Copy, from the material below, every line in which the word "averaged" can be found.

********************

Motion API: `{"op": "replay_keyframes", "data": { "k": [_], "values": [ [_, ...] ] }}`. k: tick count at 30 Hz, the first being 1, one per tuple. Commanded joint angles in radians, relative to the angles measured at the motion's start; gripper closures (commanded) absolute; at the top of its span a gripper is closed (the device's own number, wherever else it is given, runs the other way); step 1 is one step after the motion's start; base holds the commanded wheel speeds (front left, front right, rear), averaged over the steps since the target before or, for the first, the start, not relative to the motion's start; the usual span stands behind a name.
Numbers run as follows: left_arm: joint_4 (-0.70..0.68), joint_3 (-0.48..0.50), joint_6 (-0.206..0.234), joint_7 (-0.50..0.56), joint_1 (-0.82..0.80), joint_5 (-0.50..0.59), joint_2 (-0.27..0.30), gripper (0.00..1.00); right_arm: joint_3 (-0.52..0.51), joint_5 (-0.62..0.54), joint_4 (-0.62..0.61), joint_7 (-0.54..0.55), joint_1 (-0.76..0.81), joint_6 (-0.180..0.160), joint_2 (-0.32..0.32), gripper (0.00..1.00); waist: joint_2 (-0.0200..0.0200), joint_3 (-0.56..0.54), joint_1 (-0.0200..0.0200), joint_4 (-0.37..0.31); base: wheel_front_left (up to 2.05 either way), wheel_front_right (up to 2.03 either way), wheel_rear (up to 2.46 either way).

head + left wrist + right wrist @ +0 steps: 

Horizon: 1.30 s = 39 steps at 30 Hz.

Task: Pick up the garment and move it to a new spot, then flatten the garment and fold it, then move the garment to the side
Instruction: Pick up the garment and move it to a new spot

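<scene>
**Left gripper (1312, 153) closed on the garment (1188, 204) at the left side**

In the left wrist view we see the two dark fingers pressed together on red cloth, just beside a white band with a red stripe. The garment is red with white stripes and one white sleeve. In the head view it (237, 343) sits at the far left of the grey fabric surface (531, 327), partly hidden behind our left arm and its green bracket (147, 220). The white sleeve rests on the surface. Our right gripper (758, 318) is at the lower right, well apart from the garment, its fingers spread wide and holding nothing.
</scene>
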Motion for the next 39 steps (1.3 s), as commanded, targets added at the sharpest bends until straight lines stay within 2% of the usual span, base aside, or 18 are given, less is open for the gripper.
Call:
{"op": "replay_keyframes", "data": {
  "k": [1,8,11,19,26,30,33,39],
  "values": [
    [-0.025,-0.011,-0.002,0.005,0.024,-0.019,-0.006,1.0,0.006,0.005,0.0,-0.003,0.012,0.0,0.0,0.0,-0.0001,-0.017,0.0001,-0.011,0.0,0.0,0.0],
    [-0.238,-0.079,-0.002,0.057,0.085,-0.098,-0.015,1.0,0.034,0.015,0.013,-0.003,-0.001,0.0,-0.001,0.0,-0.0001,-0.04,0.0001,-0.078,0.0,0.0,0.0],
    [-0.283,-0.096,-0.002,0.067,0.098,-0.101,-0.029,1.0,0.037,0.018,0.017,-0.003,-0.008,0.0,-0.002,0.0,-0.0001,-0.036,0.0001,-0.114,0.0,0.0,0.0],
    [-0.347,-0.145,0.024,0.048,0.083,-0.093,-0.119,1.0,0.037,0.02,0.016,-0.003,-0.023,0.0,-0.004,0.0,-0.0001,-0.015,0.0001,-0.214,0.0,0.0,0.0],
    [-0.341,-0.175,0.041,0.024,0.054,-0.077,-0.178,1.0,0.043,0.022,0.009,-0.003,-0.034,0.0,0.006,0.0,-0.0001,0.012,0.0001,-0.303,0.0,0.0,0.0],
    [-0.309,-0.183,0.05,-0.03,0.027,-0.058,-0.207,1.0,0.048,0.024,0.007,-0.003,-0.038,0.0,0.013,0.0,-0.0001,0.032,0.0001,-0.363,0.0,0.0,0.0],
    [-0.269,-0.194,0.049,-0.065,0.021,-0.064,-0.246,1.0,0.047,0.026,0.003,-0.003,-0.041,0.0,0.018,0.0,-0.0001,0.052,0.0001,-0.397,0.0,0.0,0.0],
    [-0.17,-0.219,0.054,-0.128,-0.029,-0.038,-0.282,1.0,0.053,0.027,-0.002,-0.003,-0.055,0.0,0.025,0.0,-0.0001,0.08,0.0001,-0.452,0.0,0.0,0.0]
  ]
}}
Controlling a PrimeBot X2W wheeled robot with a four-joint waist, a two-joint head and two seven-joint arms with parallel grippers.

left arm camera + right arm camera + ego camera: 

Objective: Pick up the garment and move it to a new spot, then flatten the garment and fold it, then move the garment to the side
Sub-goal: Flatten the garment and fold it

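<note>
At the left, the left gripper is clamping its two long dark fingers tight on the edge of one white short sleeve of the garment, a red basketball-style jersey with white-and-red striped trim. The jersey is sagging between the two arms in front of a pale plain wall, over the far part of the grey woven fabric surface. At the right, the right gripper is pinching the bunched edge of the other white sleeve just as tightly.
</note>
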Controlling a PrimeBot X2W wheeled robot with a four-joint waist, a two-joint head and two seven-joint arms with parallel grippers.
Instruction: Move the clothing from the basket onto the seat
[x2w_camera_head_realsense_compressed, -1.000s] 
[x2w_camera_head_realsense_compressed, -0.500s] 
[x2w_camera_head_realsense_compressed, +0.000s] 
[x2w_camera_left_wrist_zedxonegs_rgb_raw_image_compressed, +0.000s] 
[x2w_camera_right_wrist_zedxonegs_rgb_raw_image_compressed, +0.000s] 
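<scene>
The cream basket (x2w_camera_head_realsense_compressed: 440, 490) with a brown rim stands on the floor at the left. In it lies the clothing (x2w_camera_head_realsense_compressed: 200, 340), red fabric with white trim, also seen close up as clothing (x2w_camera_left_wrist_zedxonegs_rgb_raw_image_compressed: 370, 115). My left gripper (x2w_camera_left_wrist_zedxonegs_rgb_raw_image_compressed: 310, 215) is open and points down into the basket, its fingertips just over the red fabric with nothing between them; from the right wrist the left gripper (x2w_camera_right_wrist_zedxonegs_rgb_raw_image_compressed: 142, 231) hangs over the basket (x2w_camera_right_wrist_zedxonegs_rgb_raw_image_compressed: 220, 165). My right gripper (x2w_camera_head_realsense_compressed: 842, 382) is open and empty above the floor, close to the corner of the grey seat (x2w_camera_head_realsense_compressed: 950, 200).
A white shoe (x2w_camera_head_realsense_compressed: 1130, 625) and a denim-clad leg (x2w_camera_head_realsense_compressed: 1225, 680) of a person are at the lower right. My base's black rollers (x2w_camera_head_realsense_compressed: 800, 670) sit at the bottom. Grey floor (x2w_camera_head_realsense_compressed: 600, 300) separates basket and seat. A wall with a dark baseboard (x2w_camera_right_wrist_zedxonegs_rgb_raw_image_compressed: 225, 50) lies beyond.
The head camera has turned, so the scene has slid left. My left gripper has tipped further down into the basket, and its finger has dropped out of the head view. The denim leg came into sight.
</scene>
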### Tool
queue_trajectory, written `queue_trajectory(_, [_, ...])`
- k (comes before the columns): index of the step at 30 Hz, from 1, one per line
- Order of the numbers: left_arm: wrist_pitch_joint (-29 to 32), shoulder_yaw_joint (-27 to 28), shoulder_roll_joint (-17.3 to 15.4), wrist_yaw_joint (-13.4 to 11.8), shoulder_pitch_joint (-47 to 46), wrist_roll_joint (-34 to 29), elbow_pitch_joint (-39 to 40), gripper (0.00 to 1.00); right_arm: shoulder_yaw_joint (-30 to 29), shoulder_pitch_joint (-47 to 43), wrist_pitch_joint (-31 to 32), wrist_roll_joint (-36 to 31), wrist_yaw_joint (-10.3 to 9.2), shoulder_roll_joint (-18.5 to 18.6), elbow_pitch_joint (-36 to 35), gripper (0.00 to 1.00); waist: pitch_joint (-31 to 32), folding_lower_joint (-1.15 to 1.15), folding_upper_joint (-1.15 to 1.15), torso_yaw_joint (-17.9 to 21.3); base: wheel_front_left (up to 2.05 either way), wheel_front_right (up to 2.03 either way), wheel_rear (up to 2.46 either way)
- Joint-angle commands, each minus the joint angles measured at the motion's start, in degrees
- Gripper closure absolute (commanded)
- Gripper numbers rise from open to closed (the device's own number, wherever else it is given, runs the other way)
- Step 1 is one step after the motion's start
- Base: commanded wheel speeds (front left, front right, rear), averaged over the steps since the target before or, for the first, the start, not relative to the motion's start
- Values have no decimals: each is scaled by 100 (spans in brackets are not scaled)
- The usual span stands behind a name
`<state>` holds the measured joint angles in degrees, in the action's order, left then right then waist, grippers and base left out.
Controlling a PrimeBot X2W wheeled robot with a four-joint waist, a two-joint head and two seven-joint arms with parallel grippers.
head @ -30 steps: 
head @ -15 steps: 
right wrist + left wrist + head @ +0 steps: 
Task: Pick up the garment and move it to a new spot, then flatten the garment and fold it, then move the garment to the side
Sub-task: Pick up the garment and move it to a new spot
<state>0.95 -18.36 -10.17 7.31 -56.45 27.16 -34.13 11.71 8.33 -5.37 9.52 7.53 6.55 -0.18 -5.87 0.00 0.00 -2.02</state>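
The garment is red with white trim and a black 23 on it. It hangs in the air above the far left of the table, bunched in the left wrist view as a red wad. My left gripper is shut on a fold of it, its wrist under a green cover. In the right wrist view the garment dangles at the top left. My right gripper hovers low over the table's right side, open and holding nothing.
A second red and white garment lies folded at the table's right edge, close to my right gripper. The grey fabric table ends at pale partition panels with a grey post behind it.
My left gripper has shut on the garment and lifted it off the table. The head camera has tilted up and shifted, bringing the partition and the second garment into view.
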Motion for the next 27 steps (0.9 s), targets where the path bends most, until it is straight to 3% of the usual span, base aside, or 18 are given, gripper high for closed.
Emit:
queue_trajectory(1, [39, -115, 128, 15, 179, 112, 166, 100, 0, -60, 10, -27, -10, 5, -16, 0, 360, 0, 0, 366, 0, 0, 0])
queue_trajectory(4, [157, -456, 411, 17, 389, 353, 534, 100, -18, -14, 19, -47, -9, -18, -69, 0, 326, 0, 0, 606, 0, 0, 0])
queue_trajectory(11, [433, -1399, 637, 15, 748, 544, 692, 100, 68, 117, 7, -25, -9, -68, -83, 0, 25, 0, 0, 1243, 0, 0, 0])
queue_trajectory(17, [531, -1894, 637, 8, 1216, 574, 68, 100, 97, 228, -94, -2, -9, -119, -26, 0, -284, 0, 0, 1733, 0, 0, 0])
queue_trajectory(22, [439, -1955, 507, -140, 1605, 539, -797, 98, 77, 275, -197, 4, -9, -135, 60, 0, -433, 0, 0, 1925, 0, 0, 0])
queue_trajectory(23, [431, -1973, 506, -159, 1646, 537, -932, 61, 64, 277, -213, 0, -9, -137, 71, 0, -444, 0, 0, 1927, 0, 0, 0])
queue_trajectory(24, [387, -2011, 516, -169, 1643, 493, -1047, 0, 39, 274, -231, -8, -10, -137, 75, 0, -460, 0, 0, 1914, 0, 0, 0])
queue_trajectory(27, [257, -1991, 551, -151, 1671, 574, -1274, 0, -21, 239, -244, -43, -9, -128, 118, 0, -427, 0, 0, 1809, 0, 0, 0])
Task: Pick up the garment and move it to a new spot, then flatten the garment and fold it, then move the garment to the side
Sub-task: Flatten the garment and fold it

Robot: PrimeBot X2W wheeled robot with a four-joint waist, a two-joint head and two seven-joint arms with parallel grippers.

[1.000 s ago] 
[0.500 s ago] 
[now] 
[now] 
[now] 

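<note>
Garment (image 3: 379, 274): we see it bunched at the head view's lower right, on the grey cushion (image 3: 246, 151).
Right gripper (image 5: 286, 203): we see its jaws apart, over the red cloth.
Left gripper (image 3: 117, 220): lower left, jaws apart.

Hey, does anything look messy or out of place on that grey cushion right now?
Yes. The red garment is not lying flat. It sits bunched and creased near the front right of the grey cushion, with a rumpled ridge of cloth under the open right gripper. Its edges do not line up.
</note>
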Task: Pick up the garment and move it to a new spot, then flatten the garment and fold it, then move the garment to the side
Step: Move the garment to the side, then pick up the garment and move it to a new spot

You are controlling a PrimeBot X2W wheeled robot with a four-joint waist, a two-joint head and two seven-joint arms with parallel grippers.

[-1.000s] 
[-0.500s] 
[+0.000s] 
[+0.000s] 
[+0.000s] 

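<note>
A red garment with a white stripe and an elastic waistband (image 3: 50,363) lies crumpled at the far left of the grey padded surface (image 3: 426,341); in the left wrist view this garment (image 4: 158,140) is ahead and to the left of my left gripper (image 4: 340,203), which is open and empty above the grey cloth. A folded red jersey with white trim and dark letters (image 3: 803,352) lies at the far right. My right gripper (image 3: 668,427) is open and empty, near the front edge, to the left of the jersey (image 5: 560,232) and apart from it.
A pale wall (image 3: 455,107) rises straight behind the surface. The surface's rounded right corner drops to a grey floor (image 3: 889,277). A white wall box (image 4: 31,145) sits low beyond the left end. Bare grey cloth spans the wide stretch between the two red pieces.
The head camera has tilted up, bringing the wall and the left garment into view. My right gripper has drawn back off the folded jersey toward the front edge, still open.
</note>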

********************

### Answer section
Motion API: `{"op": "replay_keyframes", "data": { "k": [_], "values": [ [_, ...] ] }}`. k: tick count at 30 Hz, the first being 1, one per tuple. Commanded joint angles in radians, relative to the angles measured at the motion's start; gripper closures (commanded) absolute; at the top of its span a gripper is closed (the device's own number, wherever else it is given, runs the other way); step 1 is one step after the motion's start; base holds the commanded wheel speeds (front left, front right, rear), averaged over the steps since the target before or, for the first, the start, not relative to the motion's start; the usual span stands behind a name.
- Base: commanded wheel speeds (front left, front right, rear), averaged over the steps since the target before or, for the first, the start, not relative to the motion's start

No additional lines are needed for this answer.